What is needed — Give back each line of the material that contains the word "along".

----

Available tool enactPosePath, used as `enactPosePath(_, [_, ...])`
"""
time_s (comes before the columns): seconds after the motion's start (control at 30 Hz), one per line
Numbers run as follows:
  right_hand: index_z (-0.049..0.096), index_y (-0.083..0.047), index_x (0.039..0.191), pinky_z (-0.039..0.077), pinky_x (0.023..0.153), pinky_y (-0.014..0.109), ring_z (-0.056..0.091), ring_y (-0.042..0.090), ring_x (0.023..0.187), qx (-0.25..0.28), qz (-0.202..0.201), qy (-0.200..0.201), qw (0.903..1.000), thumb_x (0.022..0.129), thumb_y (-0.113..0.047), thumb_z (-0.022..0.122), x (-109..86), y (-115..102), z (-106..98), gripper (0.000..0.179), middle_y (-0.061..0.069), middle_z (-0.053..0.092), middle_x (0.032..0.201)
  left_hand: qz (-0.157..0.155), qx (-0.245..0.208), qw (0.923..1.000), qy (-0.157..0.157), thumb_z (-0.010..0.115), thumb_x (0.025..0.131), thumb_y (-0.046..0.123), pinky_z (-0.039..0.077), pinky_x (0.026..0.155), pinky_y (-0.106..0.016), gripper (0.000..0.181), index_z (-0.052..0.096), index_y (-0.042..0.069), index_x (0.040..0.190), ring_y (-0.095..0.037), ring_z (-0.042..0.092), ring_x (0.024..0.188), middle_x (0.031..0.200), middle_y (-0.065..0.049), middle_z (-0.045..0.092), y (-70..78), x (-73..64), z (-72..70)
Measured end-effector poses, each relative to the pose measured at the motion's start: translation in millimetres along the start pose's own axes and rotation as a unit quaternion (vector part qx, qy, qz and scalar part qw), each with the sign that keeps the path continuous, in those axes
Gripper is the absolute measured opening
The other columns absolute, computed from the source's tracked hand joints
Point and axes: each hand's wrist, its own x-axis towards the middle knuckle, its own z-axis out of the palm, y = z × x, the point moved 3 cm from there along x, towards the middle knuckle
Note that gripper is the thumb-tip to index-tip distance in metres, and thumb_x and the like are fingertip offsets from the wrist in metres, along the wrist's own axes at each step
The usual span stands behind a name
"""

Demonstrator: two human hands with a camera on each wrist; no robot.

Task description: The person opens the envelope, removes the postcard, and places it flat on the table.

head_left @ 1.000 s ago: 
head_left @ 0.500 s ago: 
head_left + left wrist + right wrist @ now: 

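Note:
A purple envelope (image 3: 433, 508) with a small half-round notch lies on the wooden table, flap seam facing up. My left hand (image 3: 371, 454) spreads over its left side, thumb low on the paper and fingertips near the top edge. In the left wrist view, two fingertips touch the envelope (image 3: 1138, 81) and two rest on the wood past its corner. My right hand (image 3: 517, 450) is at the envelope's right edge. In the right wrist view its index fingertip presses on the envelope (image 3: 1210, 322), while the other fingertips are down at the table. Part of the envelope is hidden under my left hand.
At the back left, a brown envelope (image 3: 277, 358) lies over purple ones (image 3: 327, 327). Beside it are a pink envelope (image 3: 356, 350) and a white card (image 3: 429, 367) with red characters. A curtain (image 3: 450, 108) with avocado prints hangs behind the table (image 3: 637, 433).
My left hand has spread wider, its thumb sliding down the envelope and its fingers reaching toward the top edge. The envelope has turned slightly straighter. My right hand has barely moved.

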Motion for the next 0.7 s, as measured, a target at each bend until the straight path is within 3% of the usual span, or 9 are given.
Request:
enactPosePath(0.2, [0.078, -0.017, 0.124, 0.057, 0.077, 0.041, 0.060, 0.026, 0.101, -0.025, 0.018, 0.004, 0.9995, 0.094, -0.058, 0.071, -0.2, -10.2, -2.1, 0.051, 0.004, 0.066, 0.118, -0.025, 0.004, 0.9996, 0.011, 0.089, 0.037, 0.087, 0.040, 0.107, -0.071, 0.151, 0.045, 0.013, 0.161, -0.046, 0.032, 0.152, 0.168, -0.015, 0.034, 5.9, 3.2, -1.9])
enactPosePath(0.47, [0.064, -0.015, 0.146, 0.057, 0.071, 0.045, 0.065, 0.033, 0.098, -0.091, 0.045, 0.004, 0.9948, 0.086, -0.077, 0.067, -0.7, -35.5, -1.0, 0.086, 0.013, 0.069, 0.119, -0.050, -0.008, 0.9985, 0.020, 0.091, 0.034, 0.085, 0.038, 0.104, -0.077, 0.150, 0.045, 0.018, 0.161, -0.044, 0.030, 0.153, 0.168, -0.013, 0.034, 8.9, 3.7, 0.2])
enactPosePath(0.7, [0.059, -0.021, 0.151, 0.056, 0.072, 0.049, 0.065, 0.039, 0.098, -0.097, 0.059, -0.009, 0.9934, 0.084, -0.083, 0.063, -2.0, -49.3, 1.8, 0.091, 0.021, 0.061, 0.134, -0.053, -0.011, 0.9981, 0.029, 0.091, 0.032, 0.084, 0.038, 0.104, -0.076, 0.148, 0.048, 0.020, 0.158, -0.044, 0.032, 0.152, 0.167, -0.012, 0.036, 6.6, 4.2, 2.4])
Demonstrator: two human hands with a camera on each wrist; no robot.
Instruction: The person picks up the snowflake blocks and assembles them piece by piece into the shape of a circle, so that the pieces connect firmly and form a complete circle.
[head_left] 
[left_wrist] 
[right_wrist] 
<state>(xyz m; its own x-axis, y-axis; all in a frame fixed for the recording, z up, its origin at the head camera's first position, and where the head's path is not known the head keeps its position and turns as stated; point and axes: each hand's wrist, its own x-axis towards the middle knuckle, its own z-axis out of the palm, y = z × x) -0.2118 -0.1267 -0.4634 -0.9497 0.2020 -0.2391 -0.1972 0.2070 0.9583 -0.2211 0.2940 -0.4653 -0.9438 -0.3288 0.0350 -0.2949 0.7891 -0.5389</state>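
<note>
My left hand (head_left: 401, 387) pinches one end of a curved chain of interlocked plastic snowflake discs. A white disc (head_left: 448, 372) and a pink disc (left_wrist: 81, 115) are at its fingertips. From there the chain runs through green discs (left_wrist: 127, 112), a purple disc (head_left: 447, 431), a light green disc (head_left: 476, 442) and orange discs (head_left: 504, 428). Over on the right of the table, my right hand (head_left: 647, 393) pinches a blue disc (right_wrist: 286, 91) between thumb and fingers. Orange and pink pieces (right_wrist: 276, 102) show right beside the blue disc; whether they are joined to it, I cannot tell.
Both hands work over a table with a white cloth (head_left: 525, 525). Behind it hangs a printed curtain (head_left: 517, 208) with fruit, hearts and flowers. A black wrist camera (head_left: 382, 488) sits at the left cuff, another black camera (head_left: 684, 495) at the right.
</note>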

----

Response to this exercise —
Measured end-effector poses, each relative to the pose measured at the motion's start: translation in millimetres along the start pose's own axes and rotation as a unit quaternion (vector part qx, qy, qz and scalar part qw), each with the sign that keeps the path continuous, in those axes
Point and axes: each hand's wrist, its own x-axis towards the middle knuckle, its own z-axis out of the palm, y = z × x, the point moved 3 cm from there along x, towards the middle knuckle
Note that gripper is the thumb-tip to index-tip distance in metres, and thumb_x and the like are fingertip offsets from the wrist in metres, along the wrist's own axes at each step

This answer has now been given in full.